#### [Work instructions]
Every line that contains the word "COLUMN" is to be copied from the listing.

##### Information provided #####

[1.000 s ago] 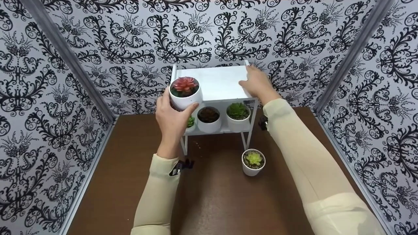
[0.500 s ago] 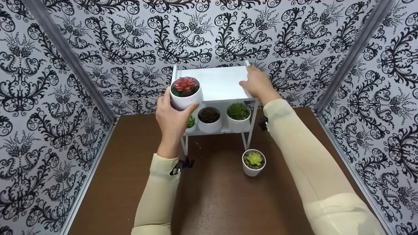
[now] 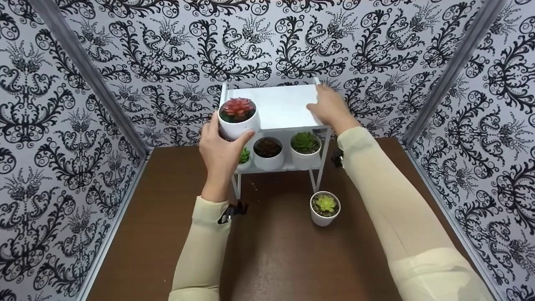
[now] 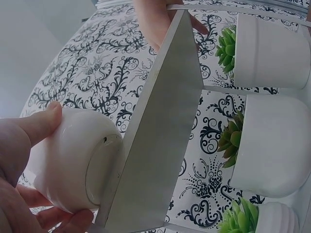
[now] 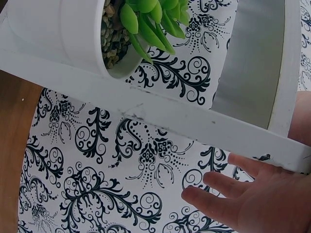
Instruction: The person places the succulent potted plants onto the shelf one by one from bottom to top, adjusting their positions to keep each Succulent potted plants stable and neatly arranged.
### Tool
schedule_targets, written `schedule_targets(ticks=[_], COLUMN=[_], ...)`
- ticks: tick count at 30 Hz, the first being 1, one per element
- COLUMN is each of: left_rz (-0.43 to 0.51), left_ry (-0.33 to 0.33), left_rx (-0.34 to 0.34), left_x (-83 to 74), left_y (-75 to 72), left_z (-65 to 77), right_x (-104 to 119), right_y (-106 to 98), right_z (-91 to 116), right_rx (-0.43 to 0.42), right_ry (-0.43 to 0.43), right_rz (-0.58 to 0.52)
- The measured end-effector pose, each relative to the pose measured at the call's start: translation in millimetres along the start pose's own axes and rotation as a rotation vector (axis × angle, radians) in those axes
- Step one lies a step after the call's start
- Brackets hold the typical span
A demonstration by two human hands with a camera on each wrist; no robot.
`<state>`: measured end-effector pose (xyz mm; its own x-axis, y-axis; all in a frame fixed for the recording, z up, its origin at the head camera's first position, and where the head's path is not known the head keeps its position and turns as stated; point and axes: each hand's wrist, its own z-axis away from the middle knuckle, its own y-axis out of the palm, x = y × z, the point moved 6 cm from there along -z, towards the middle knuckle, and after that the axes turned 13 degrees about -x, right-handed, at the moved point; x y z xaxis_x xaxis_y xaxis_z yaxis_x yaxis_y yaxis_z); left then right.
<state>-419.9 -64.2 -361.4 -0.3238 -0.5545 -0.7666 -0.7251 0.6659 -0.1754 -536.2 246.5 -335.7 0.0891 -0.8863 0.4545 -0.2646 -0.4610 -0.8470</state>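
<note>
My left hand (image 3: 219,152) grips a round white pot with a red succulent (image 3: 237,109), thumb at its front and fingers round its far side. The pot is at the front left of the white two-tier plant stand's top board (image 3: 280,104); its base (image 4: 103,167) lies right at the board in the left wrist view. My right hand (image 3: 330,105) holds the stand's right end, thumb over the board and fingers outside the side rail (image 5: 160,109). Beneath the board, the lower tier bears a small green succulent (image 3: 244,156), a dark brown-red one (image 3: 268,153) and a leafy green one (image 3: 305,148).
A white pot with a yellow-green succulent (image 3: 324,208) stands on the brown table (image 3: 267,255), in front of the stand's right leg (image 3: 316,180). Black-and-white patterned walls (image 3: 267,42) enclose the table at the back and both sides.
</note>
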Motion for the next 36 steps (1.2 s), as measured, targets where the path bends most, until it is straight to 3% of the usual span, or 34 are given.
schedule_targets(ticks=[36], left_rz=[0.001], left_ry=[0.004], left_rx=[-0.008], left_x=[-1.5], left_y=[2.4], left_z=[2.4], right_x=[-1.1], right_y=[0.5], right_z=[0.8], right_rx=[-0.003], right_ry=[0.010], right_rz=[-0.010])
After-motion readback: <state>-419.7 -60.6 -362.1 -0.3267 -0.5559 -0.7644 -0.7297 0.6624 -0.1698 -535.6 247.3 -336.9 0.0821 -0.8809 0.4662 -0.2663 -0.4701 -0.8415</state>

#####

#### [Exercise solution]
schedule_targets, written `schedule_targets(ticks=[_], COLUMN=[_], ...)`
- COLUMN is each of: left_rz (-0.43 to 0.51), left_ry (-0.33 to 0.33), left_rx (-0.34 to 0.34), left_x (-83 to 74), left_y (-75 to 72), left_z (-65 to 77), right_x (-104 to 119), right_y (-106 to 98), right_z (-91 to 116), right_rx (-0.43 to 0.42), right_ry (-0.43 to 0.43), right_rz (-0.58 to 0.52)

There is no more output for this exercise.